Patients with cardiorenal syndrome represent a major therapeutic challenge for cardiologists and nephrologists. In the PARADIGM-HF study, sacubitril/valsartan was administered in combination with other heart failure treatment instead of an ACE inhibitor or other angiotensin II receptor blocker (ARB). (8) Patients with systolic blood pressure below 100 mmHg, severe kidney damage (eGFR less than 30 mL/min/1.73 m²) were excluded from screening and were therefore not prospectively investigated.

Cardiovascular uses of sacubitril/valsartan in patients with heart failure are attributed to the increase in the amount of unprivileged peptides, such as natriuretic peptides (NP), LBQ657, and simultaneous inhibition of angiotensin II effects by valsartan. NP action results in vasodilation, natriuresis and diuresis, increased glomerular filtration and blood flow through the kidneys, inhibition of renin and aldosterone release, decreased sympathetic activity, and antihypertrophic and antifibrotic effects. Valsartan inhibits the harmful cardiovascular and renal effects of angiotensin II by selectively blocking the AT1 receptor and also inhibits the release of aldosterone depending on angiotensin II. This prevents RAAS activation. In the PARADIGM-HF study, sacubitril/valsartan reduced plasma NT-proBNP and increased plasma BNP and cGMP in urine compared with enalapril.
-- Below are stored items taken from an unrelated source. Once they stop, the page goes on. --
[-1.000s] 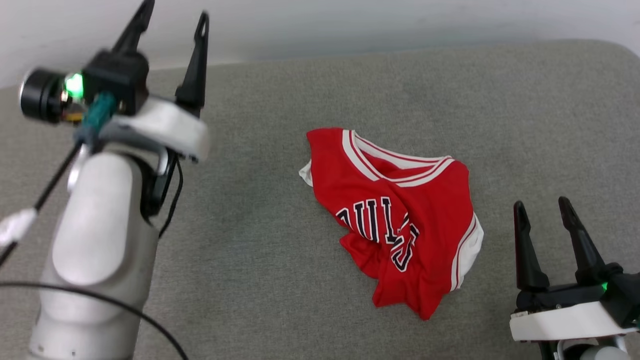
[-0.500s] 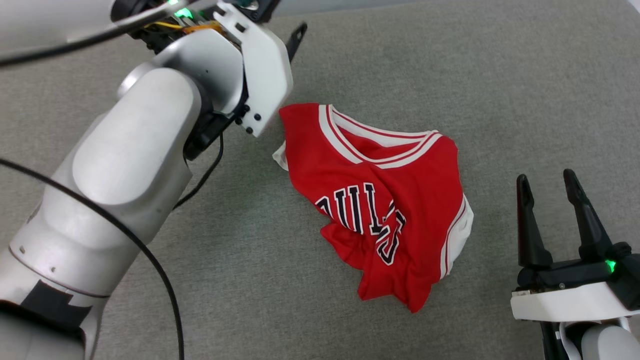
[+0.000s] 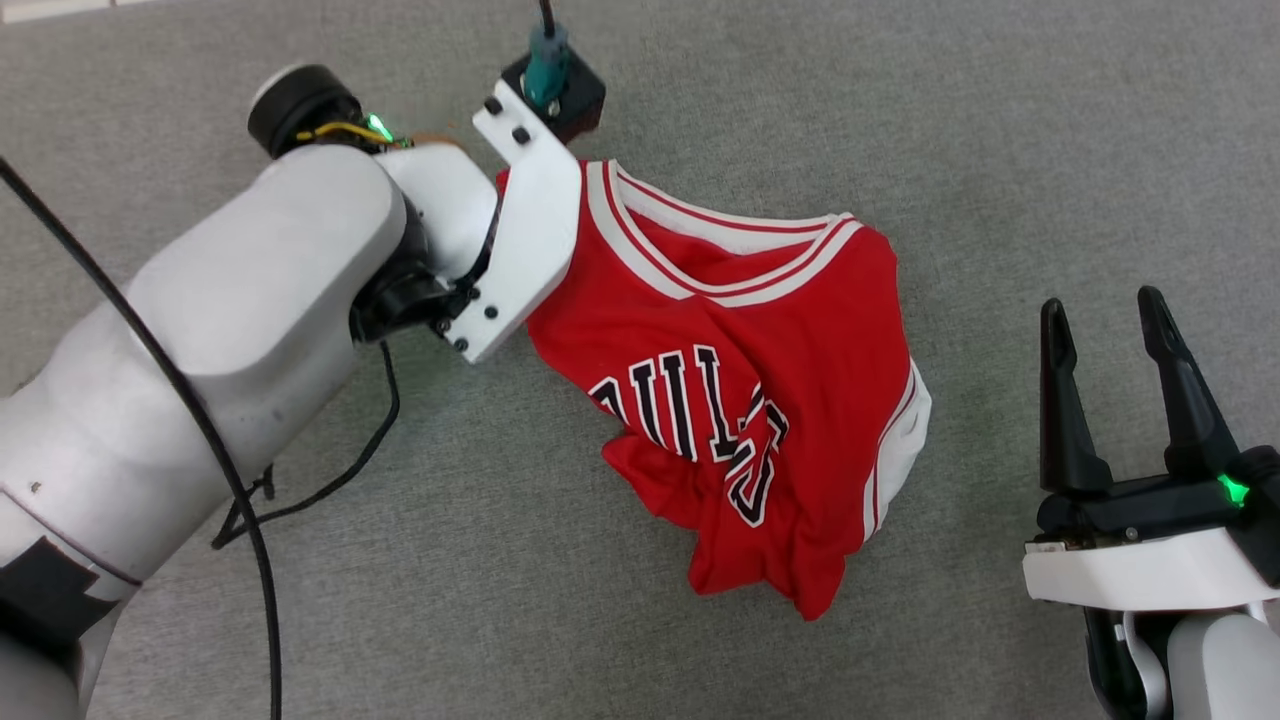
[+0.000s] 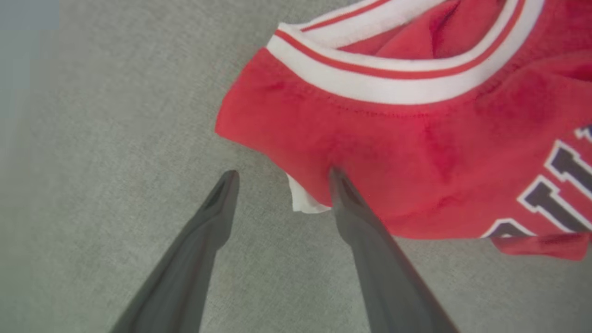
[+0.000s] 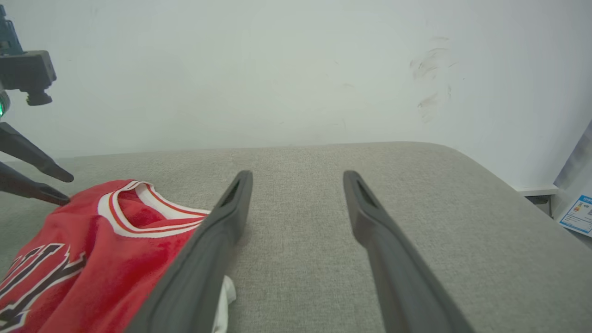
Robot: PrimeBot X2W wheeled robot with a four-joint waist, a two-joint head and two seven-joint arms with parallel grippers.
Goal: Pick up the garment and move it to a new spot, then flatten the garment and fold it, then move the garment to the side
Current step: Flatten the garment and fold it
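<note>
The garment (image 3: 740, 380), a red jersey with white-and-red striped trim and black lettering, lies crumpled on the grey surface, lettering up. My left arm reaches over its collar-side corner, and the wrist hides the fingers in the head view. In the left wrist view my left gripper (image 4: 282, 173) is open and points down at that corner of the garment (image 4: 416, 138). One fingertip touches the red edge beside a white scrap of sleeve (image 4: 303, 203); the other is over bare fabric. My right gripper (image 3: 1100, 300) stands open and empty to the right of the garment, apart from it.
The grey upholstered surface (image 3: 900, 120) runs back to a white wall (image 5: 277, 69), and its rounded edge (image 5: 508, 180) drops off at the right. A blue-and-white card (image 5: 578, 215) lies beyond that edge. A black cable (image 3: 250, 520) hangs from my left arm.
The head camera has tilted down and the picture has shifted. My left arm has swung from raised at the far left down over the garment's collar-side corner. The right gripper has stayed put.
</note>
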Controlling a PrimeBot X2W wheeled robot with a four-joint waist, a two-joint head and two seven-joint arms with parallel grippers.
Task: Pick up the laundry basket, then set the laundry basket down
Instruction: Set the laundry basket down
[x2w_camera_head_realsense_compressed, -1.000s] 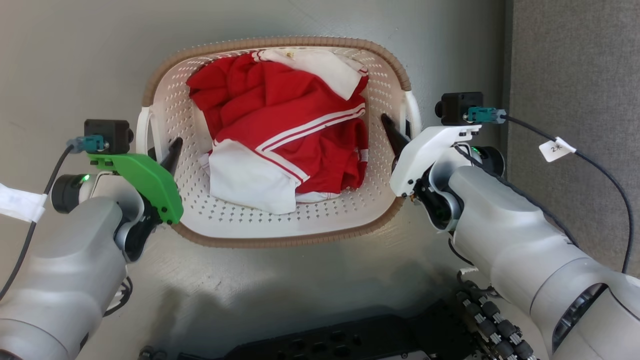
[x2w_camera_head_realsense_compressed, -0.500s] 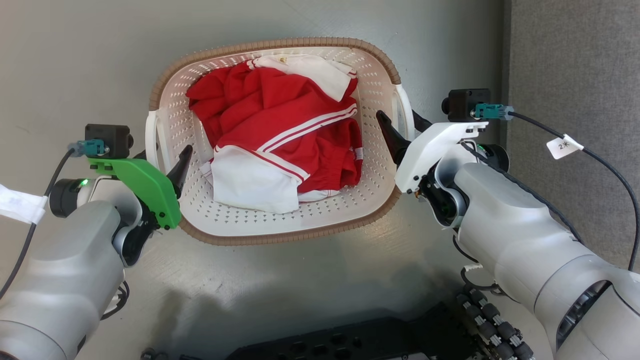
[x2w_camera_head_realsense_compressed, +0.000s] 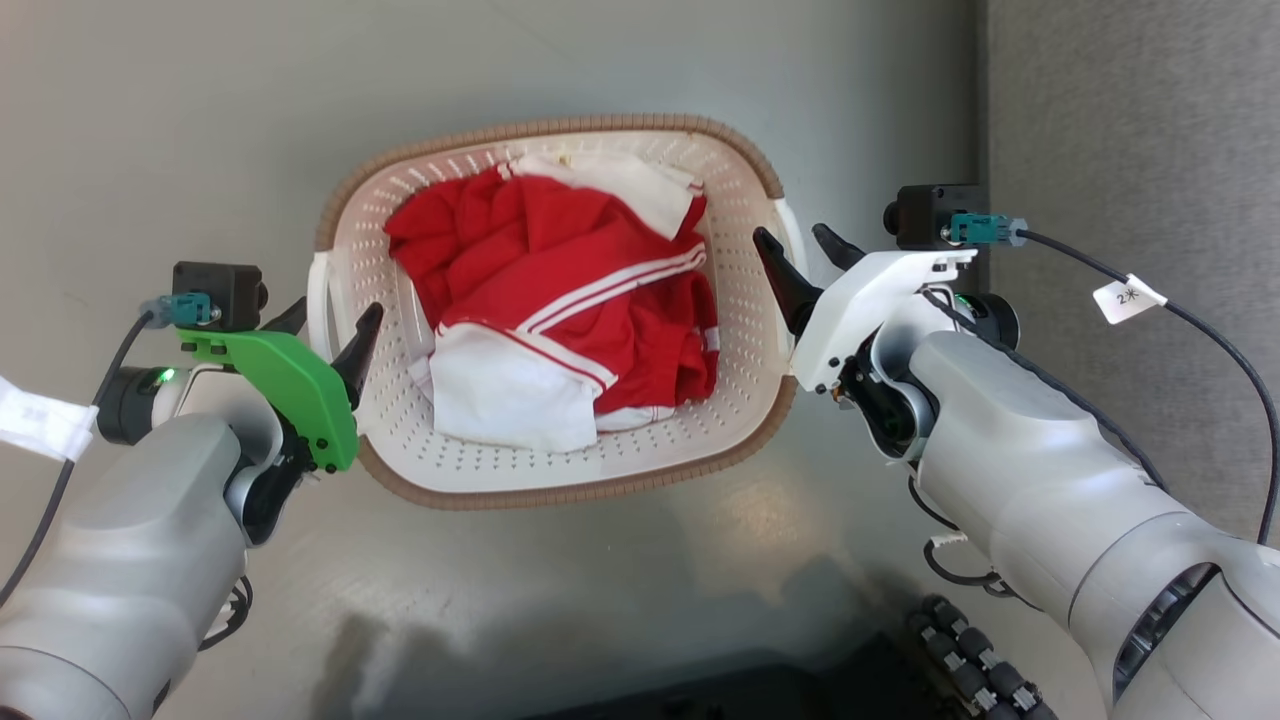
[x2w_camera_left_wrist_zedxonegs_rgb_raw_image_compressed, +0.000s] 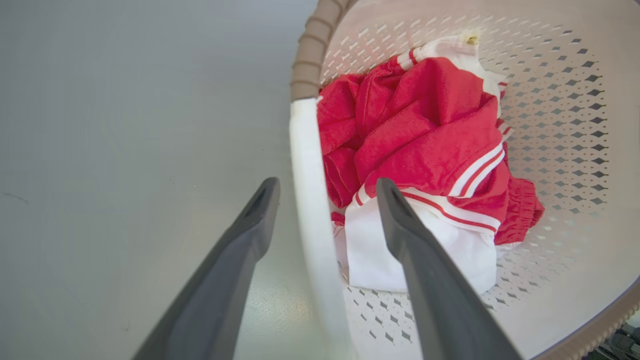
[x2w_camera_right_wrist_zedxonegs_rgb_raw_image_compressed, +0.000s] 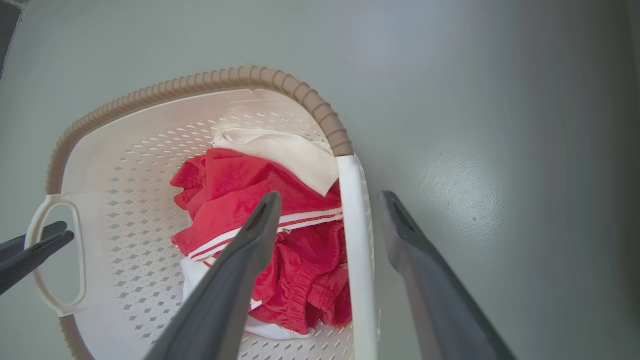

It has long been known that elevated BNP levels increase the risk of preterminal development in the terminal CKD stage and that BNP is a predictor of prognosis in prediabetes patients with CKD. (9)

The elevated levels of atrial natriuretic hormone (ANP) and BNP indicate the risk of unwanted cardiac events and are the predictor of their outcomes in hemodialysis patients, so NT-proBNP should therefore be more routinely prescribed in our patients. (10, 11)

The question is whether patients in the preterminal stage of CKD and those in HD have been deprived of a drug for which they should have been at the top of the list? If we consider that cardiorenal syndrome is a great therapeutic challenge because we are struggling to balance the interaction of the heart and kidneys and every percentage of left ventricular ejection fraction increase is also an increase in eGFR, it is clear that cooperation between nephrologists and cardiologists is needed. Given the side-effects of drug combinations, it is necessary to extend the indication for the use of sacubitril/valsartan in the domain of the nephrologist. We hope that the future will show that leaving out this drug in the preterminal stage of CKD and for patients on dialysis is unjustified in clinical practice. But that will be shown by future research.